Take each line of the data that contains the string "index" and copy it.

■ Provided material ■
====

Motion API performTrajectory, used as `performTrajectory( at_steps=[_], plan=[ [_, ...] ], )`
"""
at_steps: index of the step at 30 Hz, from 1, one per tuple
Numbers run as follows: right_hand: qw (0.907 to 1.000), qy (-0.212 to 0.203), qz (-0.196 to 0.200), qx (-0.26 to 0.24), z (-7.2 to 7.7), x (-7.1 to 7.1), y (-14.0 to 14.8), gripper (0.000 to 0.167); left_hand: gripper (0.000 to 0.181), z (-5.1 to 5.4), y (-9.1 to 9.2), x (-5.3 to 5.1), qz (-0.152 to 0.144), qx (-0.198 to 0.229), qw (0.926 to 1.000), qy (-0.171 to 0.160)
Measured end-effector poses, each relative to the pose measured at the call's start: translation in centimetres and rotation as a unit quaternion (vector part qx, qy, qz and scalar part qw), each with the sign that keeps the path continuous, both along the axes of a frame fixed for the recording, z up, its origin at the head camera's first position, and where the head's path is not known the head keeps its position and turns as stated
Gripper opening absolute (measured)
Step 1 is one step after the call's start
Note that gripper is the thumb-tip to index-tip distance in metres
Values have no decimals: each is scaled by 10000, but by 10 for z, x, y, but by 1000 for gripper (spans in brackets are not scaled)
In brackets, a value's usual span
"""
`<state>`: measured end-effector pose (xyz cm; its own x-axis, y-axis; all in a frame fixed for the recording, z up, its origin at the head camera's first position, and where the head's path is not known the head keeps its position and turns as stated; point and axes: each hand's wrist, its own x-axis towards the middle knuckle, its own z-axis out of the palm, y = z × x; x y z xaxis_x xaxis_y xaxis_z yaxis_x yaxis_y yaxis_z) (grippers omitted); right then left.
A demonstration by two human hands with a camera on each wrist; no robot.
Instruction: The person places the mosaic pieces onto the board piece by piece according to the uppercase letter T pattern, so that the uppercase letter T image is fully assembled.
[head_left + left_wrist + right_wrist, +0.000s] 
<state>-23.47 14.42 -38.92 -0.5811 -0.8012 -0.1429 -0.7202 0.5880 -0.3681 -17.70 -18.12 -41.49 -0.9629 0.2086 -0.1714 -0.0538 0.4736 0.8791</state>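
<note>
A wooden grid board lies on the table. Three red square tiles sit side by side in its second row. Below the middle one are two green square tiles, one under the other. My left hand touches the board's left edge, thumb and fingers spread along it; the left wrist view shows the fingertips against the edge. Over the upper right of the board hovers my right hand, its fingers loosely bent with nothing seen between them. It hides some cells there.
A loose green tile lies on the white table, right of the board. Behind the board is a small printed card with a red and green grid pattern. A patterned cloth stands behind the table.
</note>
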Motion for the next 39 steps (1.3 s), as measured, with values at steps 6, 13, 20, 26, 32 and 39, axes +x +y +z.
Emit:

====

■ Solution for this exercise ■
at_steps: index of the step at 30 Hz, from 1, one per tuple
Note that gripper is the thumb-tip to index-tip distance in metres

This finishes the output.